Not nearly enough, say its critics. The Tories are neglecting the capital in their efforts to shore up support in northern, Red Wall seats, and Tory commentators such as Grant accuse the government of simply handing London over to a “high tax, anti-business politician” (the mayor, Sadiq Khan). Politically, this may seem sensible. Much of Jeremy Corbyn’s support came from London and it was the one area in Britain “where blue seats turned red” in 2019. But it’s also short-sighted.

Why does it matter?

Together, London and the southeast are the cash cow that funds all British public spending – London’s West End alone accounts for about 4% of British GDP. So the government has plenty to gain from championing, for example, its artistic centres and financial industry. “Standing up for luvvie actors or City bigwigs may not play well in Bolsover or Blyth Valley, but these are two areas of obvious British exceptionalism,” says Grant. “London is simply too important to be abandoned to the forces of decline.”

Is London really doomed to decline?

It has survived all kinds of disasters before, as Grant says – Boadicea and the Iceni, Viking raids, the Great Fire, the Blitz. Each time, “it has risen phoenix-like from the ashes”. Maybe it will again: if the heat has gone out of the property market, that’s no bad thing. Whether or not London declines, though, it will undoubtedly change. “It will become younger, cheaper and poorer,” says Duncan. “Working from home relieves pressure on office space and liberates well-off middle-aged folk who want to head to the suburbs … Whether the suburbs and the countryside want us, of course, is another matter.”
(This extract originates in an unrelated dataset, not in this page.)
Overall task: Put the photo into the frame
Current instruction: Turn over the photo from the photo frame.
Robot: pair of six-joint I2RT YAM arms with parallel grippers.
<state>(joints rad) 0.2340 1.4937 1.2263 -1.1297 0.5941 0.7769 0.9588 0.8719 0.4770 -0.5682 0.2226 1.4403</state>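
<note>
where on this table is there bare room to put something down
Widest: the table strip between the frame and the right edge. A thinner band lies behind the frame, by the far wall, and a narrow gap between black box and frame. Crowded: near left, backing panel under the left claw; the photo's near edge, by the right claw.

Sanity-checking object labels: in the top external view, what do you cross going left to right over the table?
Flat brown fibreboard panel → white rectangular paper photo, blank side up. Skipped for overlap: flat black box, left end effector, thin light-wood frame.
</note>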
🏙️ Like so much else, London as we know it now is really a Victorian invention. The Victorians built many of its famous landmarks. Trafalgar Square, the Houses of Parliament and Big Ben had all begun to take shape by the mid-1800s. King’s Cross, Waterloo, Euston and Paddington train stations were all built by the Victorians – this was the golden age of steam, after all – and they even made a start on the Underground. It would be easier to list iconic London landmarks that they didn’t build (like the Tower of London).

🏙️ There was a huge population surge in the 19th century, thanks to the heroic efforts of an engineer called Joseph Bazalgette. He was responsible for the construction of 1,300 miles of tunnels and pipes to divert the city’s sewage away from the city. Bazalgette’s sewers were such a triumph we still use them today. And the deaths they prevented (from cholera and the like) meant that the capital’s population of a scant one million Georgians in 1800 became, a century later, six million Victorians.